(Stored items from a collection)
┌────────
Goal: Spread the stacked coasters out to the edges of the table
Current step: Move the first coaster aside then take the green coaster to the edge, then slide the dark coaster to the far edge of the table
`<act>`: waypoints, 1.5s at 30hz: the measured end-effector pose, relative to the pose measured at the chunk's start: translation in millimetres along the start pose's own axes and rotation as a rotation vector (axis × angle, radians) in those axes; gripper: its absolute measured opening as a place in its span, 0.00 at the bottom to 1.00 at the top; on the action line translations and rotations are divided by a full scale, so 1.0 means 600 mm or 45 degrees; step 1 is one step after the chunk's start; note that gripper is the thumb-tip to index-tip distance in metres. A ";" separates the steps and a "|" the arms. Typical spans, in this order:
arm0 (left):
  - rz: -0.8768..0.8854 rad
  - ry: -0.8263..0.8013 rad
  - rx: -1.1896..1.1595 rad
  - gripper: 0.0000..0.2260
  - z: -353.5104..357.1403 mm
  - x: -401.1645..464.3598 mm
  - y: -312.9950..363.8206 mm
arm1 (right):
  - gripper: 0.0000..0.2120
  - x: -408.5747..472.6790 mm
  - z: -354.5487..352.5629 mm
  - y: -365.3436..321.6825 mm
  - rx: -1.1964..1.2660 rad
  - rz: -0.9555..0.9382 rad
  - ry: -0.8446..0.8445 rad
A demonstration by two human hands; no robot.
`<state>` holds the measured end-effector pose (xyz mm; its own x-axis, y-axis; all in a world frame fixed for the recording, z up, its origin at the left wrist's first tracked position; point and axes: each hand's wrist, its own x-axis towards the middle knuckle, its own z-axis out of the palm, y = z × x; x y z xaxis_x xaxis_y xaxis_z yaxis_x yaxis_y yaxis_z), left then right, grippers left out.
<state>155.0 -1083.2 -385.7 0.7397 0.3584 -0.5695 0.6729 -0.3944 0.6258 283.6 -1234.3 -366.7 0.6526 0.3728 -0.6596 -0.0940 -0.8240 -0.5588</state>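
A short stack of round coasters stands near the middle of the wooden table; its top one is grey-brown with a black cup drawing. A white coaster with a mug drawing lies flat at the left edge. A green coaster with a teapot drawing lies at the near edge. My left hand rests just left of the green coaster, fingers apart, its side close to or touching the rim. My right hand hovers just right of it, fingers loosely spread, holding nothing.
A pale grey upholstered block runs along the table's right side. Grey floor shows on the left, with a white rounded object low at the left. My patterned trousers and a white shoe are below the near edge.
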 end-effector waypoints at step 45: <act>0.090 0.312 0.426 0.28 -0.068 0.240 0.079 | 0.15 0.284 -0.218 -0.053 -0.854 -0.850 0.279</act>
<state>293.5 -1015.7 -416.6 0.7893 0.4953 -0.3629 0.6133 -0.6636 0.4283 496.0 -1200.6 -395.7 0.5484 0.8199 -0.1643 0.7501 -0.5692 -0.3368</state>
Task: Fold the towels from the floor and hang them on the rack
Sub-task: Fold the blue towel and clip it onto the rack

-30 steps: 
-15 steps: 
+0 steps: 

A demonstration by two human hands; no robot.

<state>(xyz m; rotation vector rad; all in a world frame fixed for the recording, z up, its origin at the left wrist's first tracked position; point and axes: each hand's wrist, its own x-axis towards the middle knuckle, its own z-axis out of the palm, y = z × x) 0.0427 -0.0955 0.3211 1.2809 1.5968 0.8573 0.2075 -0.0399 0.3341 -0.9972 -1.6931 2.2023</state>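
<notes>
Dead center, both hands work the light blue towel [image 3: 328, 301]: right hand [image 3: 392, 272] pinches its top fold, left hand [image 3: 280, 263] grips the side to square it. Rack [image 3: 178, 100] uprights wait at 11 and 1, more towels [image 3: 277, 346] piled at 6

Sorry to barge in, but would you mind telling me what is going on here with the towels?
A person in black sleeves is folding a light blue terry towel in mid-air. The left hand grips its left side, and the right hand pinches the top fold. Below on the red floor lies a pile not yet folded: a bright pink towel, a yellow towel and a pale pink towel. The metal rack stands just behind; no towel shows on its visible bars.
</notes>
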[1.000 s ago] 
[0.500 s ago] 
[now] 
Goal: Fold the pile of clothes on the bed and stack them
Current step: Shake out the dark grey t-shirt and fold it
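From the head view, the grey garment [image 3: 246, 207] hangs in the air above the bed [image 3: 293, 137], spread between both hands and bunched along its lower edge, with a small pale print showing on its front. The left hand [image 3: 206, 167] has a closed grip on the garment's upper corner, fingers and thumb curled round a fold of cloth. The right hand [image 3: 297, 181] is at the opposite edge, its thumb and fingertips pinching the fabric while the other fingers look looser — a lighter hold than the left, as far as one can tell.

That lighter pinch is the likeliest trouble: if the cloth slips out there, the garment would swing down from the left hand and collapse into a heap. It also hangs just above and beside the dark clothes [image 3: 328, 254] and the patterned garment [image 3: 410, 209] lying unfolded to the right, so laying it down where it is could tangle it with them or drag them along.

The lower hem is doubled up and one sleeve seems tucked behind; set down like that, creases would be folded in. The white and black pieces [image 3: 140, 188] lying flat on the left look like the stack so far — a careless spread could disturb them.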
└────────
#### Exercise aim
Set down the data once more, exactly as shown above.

#### Reply to the task
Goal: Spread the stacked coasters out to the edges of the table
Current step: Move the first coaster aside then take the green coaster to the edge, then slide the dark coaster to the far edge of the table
`<act>`: waypoints, 1.5s at 30hz: the measured end-effector pose, relative to the pose measured at the chunk's start: translation in millimetres along the start pose's own axes and rotation as a rotation vector (axis × angle, radians) in those axes; gripper: its absolute measured opening as a place in its span, 0.00 at the bottom to 1.00 at the top; on the action line translations and rotations are divided by a full scale, so 1.0 means 600 mm or 45 degrees; step 1 is one step after the chunk's start; note that gripper is the thumb-tip to index-tip distance in metres. A ";" separates the steps and a "|" the arms. Typical spans, in this order:
arm0 (left):
  - rz: -0.8768..0.8854 rad
  - ry: -0.8263..0.8013 rad
  - rx: -1.1896..1.1595 rad
  - gripper: 0.0000..0.2260
  - z: -353.5104..357.1403 mm
  - x: -401.1645..464.3598 mm
  - y: -312.9950..363.8206 mm
arm1 (right):
  - gripper: 0.0000..0.2120
  - x: -408.5747..472.6790 mm
  - z: -354.5487..352.5629 mm
  - y: -365.3436..321.6825 mm
  - rx: -1.1964..1.2660 rad
  - rz: -0.9555..0.9382 rad
  - ry: -0.8446..0.8445 rad
A demonstration by two human hands; no robot.
`<state>` holds the measured end-effector pose (xyz mm; its own x-axis, y-axis; all in a world frame fixed for the recording, z up, its origin at the left wrist's first tracked position; point and axes: each hand's wrist, its own x-axis towards the middle knuckle, its own z-axis out of the palm, y = z × x; x y z xaxis_x xaxis_y xaxis_z yaxis_x yaxis_y yaxis_z), left then right, grippers left out.
<state>155.0 -1083.2 -385.7 0.7397 0.3584 -0.5695 0.6729 -0.3944 0.6258 283.6 -1234.3 -366.7 0.6526 0.3728 -0.6596 -0.0940 -0.8240 -0.5588</state>
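A short stack of round coasters stands near the middle of the wooden table; its top one is grey-brown with a black cup drawing. A white coaster with a mug drawing lies flat at the left edge. A green coaster with a teapot drawing lies at the near edge. My left hand rests just left of the green coaster, fingers apart, its side close to or touching the rim. My right hand hovers just right of it, fingers loosely spread, holding nothing.
A pale grey upholstered block runs along the table's right side. Grey floor shows on the left, with a white rounded object low at the left. My patterned trousers and a white shoe are below the near edge.
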 end-effector waypoints at step 45: <act>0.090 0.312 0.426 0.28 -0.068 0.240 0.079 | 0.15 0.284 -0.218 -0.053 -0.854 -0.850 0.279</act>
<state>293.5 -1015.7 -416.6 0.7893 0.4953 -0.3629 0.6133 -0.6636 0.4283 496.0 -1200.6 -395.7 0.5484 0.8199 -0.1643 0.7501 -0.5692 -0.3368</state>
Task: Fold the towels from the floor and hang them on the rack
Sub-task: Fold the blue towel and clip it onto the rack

-30 steps: 
-15 steps: 
+0 steps: 

A demonstration by two human hands; no robot.

<state>(xyz m; rotation vector rad; all in a world frame fixed for the recording, z up, its origin at the left wrist's first tracked position; point and axes: each hand's wrist, its own x-axis towards the middle knuckle, its own z-axis out of the palm, y = z × x) 0.0427 -0.0955 0.3211 1.2809 1.5968 0.8573 0.2075 -0.0399 0.3341 -0.9972 -1.6931 2.2023</state>
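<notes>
Dead center, both hands work the light blue towel [image 3: 328, 301]: right hand [image 3: 392, 272] pinches its top fold, left hand [image 3: 280, 263] grips the side to square it. Rack [image 3: 178, 100] uprights wait at 11 and 1, more towels [image 3: 277, 346] piled at 6

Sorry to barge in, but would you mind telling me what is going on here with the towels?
A person in black sleeves is folding a light blue terry towel in mid-air. The left hand grips its left side, and the right hand pinches the top fold. Below on the red floor lies a pile not yet folded: a bright pink towel, a yellow towel and a pale pink towel. The metal rack stands just behind; no towel shows on its visible bars.
</notes>
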[1.000 s ago] 
[0.500 s ago] 
[now] 
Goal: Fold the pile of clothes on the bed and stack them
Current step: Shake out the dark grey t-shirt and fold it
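From the head view, the grey garment [image 3: 246, 207] hangs in the air above the bed [image 3: 293, 137], spread between both hands and bunched along its lower edge, with a small pale print showing on its front. The left hand [image 3: 206, 167] has a closed grip on the garment's upper corner, fingers and thumb curled round a fold of cloth. The right hand [image 3: 297, 181] is at the opposite edge, its thumb and fingertips pinching the fabric while the other fingers look looser — a lighter hold than the left, as far as one can tell.

That lighter pinch is the likeliest trouble: if the cloth slips out there, the garment would swing down from the left hand and collapse into a heap. It also hangs just above and beside the dark clothes [image 3: 328, 254] and the patterned garment [image 3: 410, 209] lying unfolded to the right, so laying it down where it is could tangle it with them or drag them along.

The lower hem is doubled up and one sleeve seems tucked behind; set down like that, creases would be folded in. The white and black pieces [image 3: 140, 188] lying flat on the left look like the stack so far — a careless spread could disturb them.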

The generated output is now complete.